In the material below, find every line with "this" and pull it out.

───── Data excerpt ─────

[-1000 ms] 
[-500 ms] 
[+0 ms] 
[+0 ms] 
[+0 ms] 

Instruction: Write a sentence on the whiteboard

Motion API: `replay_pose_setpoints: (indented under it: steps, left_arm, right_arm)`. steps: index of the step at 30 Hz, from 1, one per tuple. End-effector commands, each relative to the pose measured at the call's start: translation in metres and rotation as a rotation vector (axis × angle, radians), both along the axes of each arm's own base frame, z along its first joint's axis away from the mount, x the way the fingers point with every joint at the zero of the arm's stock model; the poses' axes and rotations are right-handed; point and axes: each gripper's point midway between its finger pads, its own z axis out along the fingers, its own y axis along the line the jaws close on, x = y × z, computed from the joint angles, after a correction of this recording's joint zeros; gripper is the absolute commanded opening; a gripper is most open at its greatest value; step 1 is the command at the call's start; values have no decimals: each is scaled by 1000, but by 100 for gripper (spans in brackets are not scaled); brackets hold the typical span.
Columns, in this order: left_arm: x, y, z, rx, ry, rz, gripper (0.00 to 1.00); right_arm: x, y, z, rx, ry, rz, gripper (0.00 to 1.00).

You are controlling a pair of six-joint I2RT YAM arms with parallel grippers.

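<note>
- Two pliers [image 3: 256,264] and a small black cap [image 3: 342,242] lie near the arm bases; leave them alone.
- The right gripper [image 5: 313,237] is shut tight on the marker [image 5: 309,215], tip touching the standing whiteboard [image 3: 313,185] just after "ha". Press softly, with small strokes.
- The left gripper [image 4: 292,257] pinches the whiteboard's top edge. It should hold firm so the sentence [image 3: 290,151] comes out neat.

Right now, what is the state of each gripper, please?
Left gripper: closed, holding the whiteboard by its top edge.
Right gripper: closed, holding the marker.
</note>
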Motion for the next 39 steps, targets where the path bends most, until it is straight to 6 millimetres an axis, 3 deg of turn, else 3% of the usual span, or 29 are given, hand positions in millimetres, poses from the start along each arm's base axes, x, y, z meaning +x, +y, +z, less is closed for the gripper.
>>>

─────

Your solution ▸
Motion API: `replay_pose_setpoints: (indented under it: steps, left_arm, right_arm)`. steps: index of the step at 30 Hz, from 1, one per tuple. End-effector commands, each relative to the pose measured at the call's start: translation in metres and rotation as a rotation vector (axis × angle, radians), both along the axes of each arm's own base frame, z along its first joint's axis away from the mount, x the way the fingers point with every joint at the zero of the arm's stock model; the poses' axes and rotations are right-handed; point and axes: each gripper's point midway between its finger pads, its own z axis out along the fingers, its own y axis along the line the jaws close on, x = y × z, computed from the joint angles, after a correction of this recording's joint zeros; gripper is the absolute commanded opening; a gripper is most open at its greatest value; step 1 is the command at the call's start; values have no decimals: each is scaled by 1000, but by 100 for gripper (spans in brackets are not scaled); brackets hold the typical span.
Columns, in this order: left_arm: x, y, z, rx, ry, rz, gripper (0.00 to 1.00); right_arm: x, y, z, rx, ry, rz, gripper (0.00 to 1.00).

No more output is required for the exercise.